▶ **BRIEF**: Begin at the line containing "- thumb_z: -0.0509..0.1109" in the data below and go on through the line containing "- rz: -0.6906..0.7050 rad", repeating each line exactly; include both ends and no other line.

[Opening RECORDED INFORMATION section]

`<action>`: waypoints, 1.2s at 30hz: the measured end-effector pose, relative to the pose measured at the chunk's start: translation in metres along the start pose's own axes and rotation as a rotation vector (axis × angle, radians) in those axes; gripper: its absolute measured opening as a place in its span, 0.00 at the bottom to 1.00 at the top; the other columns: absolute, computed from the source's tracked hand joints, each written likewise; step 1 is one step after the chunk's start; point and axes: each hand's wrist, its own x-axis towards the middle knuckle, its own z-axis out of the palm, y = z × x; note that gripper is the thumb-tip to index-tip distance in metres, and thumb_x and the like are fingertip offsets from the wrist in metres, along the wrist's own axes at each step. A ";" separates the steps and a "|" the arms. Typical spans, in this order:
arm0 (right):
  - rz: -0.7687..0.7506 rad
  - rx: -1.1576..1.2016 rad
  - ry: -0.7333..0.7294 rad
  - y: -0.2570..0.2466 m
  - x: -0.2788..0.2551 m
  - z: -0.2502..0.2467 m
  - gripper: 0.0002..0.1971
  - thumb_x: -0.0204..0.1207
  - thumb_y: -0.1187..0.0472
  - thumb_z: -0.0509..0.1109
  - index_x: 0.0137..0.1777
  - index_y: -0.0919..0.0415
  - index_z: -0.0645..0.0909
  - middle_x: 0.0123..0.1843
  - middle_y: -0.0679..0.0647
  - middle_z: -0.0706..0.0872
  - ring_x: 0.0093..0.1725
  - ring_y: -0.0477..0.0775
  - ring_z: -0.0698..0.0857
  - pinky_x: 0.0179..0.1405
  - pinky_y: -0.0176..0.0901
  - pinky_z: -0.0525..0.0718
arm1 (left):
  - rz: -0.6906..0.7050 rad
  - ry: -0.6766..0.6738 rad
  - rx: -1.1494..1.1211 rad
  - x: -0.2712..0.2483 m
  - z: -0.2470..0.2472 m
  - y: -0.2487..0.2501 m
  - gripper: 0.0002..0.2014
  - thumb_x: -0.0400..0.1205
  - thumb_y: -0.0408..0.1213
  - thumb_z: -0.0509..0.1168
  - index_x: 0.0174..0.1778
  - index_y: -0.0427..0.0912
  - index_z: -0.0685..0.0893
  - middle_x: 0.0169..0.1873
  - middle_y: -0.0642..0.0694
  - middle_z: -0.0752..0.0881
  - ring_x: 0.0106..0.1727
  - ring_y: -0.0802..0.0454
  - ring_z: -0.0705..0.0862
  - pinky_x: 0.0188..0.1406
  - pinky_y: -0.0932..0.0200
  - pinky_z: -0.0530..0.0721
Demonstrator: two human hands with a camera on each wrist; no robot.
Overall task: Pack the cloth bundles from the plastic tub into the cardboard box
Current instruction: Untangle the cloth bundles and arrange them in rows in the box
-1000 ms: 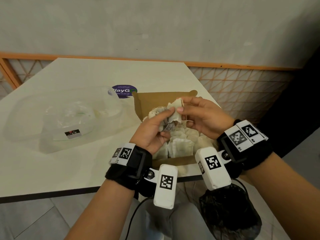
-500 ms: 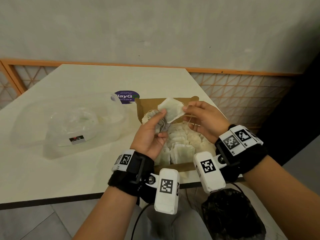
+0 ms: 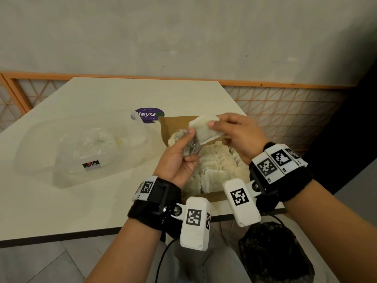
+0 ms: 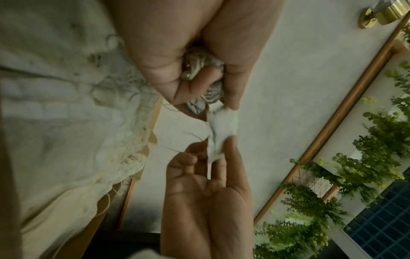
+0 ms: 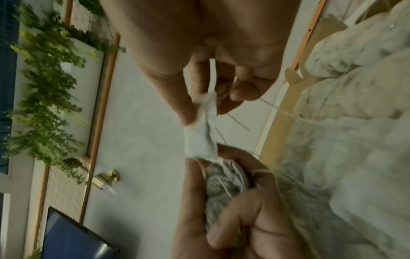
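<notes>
**Flat bundle lifted higher above the box**

The right hand (image 3: pixel 237 137) pinches a flat cloth bundle (image 3: pixel 206 129) between thumb and fingers; half a second ago it was lower and more tilted. The left hand (image 3: pixel 179 160) is curled around a bunch of bundles and threads (image 3: pixel 188 146) (its thumb touches the flat bundle's edge). Both hands are above the cardboard box (image 3: pixel 173 127), which is full of bundles and stands at the table's (image 3: pixel 81 211) near right edge. The plastic tub (image 3: pixel 81 152) lies well apart to the left, with free table surface between them.

Dim soft light, blurred wrist views
</notes>
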 end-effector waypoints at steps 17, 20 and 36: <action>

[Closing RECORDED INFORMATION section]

▶ **SOLUTION TO THE PROBLEM**:
  - thumb_z: -0.0509..0.1109
  - index_x: 0.0137..0.1777
  - index_y: -0.0919..0.0415
  - index_z: -0.0645..0.0909
  - middle_x: 0.0123..0.1843
  - middle_y: -0.0679..0.0647
  - middle_z: -0.0706..0.0872
  - ring_x: 0.0093..0.1725
  - ring_y: -0.0477..0.0775
  - ring_z: -0.0698..0.0857
  - pinky_x: 0.0179..0.1405
  - pinky_y: -0.0176..0.0901
  - pinky_z: -0.0525..0.0718
arm1 (left):
  - rz: -0.6906..0.7050 rad

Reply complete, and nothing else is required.